### YOUR INSTRUCTIONS
Among the entries below, how many lines have the string "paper" in them? Only the number should be given.

════════

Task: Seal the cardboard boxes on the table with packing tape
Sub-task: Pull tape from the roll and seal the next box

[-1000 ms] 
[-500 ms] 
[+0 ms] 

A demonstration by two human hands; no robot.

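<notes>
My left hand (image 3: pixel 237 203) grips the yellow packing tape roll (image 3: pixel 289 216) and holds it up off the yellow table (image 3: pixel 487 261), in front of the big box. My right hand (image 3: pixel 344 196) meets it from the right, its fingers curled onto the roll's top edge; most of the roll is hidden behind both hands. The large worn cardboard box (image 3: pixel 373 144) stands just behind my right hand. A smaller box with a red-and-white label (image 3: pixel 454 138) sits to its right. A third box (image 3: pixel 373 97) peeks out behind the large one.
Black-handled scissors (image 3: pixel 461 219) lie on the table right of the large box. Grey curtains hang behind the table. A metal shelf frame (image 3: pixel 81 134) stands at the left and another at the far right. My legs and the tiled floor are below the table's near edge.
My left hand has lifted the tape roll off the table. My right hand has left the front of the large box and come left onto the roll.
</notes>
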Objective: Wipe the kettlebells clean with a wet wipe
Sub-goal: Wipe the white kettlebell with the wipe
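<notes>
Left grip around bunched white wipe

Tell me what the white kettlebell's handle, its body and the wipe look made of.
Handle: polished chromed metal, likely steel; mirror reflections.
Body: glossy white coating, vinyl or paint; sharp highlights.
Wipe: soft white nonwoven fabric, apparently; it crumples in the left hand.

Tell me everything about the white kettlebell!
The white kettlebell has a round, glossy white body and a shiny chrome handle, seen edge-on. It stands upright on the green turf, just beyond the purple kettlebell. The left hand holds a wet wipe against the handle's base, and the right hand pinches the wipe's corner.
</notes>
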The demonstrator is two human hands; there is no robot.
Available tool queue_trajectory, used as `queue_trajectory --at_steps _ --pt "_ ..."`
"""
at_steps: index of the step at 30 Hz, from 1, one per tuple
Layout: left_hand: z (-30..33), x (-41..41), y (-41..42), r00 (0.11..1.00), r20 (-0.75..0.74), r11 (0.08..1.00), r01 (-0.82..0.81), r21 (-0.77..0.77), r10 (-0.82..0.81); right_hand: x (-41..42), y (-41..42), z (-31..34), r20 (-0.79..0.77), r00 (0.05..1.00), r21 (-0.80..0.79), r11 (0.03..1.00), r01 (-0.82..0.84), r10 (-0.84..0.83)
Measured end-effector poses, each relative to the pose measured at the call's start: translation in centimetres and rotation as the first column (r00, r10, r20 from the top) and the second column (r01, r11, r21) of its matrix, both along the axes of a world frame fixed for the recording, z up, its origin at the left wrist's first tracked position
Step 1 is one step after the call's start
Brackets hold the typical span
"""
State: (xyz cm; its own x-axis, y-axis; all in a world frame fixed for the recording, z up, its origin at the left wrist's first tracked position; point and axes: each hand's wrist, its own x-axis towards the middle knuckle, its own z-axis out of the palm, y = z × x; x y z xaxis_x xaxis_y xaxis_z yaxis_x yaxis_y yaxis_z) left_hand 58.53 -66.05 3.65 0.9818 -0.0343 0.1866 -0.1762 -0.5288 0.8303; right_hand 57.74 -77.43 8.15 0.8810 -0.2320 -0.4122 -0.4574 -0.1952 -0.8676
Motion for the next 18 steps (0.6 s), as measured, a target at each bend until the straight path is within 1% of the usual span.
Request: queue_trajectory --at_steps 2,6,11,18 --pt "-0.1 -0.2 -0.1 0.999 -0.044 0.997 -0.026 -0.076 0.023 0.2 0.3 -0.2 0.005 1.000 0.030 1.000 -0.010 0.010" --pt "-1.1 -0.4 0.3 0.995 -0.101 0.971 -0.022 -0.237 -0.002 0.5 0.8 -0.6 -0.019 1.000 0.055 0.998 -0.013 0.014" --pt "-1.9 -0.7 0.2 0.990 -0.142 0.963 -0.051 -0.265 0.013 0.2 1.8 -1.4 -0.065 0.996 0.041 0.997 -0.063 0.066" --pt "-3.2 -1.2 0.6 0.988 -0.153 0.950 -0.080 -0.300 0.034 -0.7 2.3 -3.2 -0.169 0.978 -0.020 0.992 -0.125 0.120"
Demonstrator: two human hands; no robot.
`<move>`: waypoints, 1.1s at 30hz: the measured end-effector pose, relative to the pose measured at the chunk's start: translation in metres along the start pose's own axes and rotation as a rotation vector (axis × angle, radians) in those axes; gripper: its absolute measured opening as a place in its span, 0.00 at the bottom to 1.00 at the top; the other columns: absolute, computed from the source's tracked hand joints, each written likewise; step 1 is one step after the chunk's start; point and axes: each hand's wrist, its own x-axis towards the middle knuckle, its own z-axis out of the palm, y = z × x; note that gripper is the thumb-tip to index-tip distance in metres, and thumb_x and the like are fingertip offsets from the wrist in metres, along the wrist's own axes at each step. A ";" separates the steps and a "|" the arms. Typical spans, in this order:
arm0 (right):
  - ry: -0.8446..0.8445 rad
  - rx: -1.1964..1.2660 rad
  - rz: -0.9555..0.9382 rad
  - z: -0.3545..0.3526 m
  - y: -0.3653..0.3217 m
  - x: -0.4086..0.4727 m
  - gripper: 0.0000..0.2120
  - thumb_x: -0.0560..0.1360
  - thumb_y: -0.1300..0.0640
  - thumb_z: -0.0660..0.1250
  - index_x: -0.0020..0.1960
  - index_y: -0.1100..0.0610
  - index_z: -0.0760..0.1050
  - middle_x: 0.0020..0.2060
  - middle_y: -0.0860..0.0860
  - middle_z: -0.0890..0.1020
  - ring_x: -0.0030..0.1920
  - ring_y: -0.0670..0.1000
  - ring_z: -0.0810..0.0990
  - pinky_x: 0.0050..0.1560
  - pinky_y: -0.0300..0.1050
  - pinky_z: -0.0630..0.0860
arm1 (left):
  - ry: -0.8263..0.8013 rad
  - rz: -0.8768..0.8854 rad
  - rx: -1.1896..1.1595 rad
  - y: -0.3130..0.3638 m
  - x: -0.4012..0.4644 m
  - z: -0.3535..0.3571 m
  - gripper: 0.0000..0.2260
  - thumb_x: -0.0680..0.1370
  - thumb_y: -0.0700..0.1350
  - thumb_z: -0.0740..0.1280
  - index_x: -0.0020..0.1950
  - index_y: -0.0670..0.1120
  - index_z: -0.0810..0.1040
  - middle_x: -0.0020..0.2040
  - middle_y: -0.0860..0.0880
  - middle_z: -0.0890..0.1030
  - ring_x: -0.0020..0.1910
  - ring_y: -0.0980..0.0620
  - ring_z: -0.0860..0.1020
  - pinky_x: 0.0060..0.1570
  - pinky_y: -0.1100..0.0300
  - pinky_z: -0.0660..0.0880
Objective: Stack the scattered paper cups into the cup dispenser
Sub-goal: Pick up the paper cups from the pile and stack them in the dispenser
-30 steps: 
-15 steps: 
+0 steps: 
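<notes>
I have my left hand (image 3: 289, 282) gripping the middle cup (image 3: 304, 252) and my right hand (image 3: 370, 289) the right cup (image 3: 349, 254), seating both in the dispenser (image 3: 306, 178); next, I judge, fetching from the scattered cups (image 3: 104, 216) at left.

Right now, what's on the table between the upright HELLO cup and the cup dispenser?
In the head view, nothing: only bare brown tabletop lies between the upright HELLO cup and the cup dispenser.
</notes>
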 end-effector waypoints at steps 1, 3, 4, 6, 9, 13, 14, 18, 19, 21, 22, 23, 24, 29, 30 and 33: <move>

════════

### ANSWER BOX
2